> _INSTRUCTIONS TO FOLLOW_:
Using the listing below, keep only the lines with the word "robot" and copy them.

> _RAW DATA_:
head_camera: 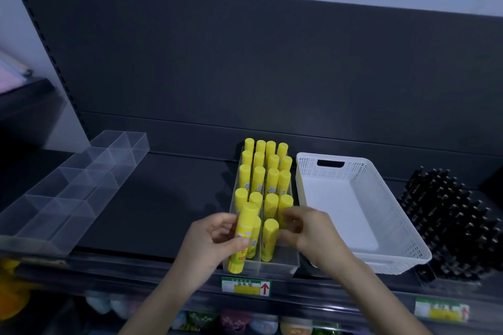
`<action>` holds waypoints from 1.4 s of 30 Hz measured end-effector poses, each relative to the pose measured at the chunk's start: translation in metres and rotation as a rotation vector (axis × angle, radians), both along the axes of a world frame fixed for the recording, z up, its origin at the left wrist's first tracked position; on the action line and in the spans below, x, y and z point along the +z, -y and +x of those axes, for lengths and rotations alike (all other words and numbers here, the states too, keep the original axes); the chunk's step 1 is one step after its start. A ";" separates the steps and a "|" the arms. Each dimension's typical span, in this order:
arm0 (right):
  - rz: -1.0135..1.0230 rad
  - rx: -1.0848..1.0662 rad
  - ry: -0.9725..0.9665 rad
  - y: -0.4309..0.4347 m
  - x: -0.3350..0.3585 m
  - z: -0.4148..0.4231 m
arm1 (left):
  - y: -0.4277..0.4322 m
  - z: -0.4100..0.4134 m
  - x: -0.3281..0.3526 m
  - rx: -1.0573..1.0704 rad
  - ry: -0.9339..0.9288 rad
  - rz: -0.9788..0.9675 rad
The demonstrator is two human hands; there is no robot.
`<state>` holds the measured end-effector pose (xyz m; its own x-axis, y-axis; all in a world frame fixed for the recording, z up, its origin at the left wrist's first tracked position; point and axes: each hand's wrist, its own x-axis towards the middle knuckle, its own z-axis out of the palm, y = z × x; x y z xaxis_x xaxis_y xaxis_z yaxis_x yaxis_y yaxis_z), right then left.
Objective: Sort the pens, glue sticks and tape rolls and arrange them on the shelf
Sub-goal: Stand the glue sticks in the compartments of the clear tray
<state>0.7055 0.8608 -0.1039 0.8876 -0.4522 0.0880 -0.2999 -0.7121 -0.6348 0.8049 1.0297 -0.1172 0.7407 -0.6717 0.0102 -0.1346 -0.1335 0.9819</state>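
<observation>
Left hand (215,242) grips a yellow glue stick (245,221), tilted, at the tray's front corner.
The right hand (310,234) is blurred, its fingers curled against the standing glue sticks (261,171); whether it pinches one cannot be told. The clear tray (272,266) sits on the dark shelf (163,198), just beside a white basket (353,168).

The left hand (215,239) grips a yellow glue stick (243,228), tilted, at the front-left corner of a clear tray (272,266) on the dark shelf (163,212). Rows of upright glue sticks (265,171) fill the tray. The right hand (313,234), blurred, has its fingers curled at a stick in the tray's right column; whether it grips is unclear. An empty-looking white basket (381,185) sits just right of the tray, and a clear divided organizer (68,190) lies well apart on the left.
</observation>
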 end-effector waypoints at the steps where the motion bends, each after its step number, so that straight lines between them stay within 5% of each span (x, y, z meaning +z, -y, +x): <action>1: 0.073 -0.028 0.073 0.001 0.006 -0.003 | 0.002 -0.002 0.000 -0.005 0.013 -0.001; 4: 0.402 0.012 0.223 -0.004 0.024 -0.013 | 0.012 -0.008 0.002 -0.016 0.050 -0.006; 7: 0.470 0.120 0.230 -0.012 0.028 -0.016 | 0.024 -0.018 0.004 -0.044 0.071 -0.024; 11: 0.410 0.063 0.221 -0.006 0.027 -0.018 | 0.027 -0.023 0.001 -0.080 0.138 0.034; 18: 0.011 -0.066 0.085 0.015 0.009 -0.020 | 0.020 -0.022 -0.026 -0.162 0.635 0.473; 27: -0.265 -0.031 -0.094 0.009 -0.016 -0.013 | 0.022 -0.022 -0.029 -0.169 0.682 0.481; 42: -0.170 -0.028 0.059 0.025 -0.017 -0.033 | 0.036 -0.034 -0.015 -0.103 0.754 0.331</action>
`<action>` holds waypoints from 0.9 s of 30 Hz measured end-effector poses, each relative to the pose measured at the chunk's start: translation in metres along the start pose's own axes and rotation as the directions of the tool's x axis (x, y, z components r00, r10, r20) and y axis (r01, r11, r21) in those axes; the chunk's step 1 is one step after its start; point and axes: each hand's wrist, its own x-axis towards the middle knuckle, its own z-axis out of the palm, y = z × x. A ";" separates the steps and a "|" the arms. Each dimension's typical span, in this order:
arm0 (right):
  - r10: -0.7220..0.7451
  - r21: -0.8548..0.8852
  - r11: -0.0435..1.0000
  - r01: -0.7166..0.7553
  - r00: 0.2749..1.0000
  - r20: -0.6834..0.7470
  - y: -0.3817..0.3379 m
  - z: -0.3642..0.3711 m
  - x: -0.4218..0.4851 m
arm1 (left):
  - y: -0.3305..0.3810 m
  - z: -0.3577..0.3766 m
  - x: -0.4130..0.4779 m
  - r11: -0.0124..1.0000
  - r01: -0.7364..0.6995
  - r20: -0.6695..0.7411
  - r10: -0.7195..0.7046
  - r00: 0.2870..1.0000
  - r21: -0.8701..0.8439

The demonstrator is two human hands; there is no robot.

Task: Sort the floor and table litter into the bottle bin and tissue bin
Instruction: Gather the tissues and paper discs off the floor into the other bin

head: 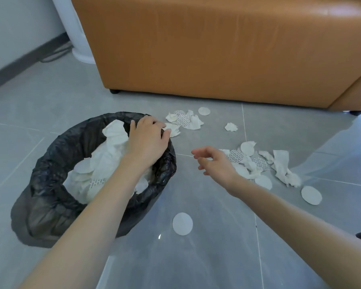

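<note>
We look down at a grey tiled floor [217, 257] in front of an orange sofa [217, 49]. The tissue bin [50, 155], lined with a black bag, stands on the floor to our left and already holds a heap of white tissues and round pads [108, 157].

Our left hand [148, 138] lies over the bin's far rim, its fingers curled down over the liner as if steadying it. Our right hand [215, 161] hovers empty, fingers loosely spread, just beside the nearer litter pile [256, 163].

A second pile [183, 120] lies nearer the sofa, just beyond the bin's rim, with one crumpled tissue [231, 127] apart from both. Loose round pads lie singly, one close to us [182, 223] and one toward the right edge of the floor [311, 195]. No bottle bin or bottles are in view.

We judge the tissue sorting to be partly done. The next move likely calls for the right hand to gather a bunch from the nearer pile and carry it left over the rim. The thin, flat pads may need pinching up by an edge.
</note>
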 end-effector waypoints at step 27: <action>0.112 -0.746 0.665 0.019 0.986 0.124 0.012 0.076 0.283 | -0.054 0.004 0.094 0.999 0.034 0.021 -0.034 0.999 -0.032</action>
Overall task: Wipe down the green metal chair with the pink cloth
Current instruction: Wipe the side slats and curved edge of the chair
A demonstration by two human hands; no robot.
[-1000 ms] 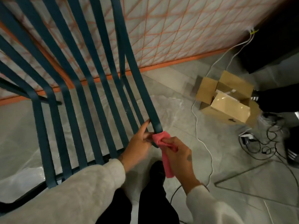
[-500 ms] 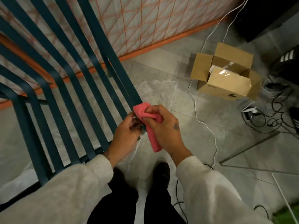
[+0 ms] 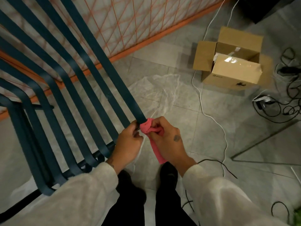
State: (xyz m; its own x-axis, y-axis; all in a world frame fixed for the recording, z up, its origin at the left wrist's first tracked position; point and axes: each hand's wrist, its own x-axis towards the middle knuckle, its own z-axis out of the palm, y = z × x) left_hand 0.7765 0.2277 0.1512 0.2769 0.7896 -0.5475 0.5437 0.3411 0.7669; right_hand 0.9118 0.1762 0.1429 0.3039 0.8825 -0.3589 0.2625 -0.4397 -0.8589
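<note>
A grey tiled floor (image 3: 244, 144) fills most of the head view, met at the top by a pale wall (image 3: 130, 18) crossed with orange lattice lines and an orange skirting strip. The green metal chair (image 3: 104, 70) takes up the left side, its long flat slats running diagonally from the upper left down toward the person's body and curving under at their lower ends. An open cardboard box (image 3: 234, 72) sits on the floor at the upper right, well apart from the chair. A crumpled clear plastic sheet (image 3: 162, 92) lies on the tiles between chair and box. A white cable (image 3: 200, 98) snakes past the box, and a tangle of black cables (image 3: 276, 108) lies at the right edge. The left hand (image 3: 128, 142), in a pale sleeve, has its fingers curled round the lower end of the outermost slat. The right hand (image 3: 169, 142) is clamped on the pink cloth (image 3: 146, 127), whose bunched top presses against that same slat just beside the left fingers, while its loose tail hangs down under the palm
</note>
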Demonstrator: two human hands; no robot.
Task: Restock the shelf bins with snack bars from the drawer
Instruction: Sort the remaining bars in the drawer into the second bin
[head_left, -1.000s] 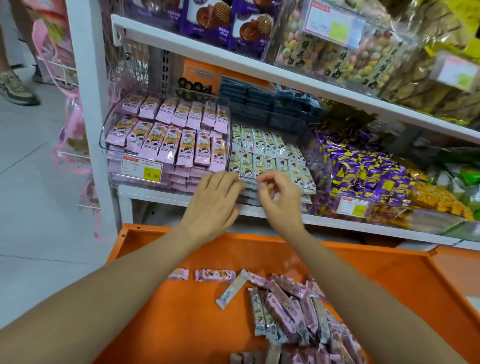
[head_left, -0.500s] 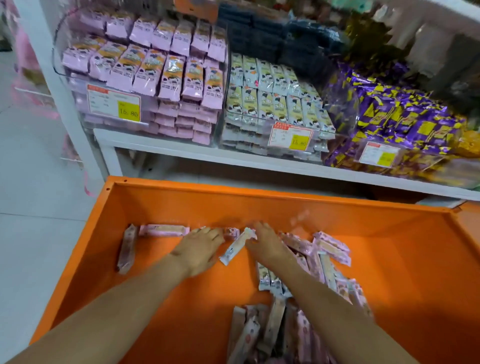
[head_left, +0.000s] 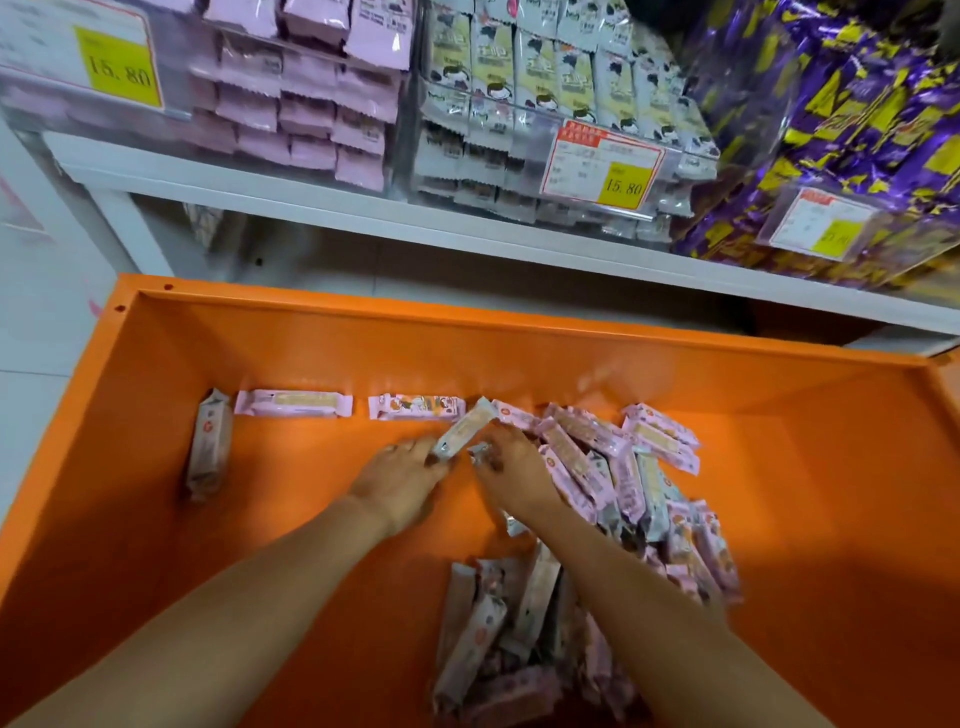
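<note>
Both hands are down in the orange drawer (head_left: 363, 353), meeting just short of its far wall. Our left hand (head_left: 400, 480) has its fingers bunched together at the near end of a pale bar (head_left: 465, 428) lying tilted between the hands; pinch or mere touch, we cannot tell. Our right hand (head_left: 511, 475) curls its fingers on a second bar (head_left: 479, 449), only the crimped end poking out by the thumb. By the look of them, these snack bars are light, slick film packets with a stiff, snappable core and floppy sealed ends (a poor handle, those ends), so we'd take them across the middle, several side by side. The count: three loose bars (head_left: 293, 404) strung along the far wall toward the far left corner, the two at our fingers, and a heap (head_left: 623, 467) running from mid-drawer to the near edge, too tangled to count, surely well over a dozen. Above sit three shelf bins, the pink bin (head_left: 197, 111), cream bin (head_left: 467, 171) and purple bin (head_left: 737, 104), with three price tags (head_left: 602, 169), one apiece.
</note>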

> _RESPONSE TO THE TASK_:
The demonstrator is two human hands; there is no robot.
The demonstrator is two human hands; there is no robot.
A demonstration by two human hands; no robot.
Demonstrator: two human hands; no robot.

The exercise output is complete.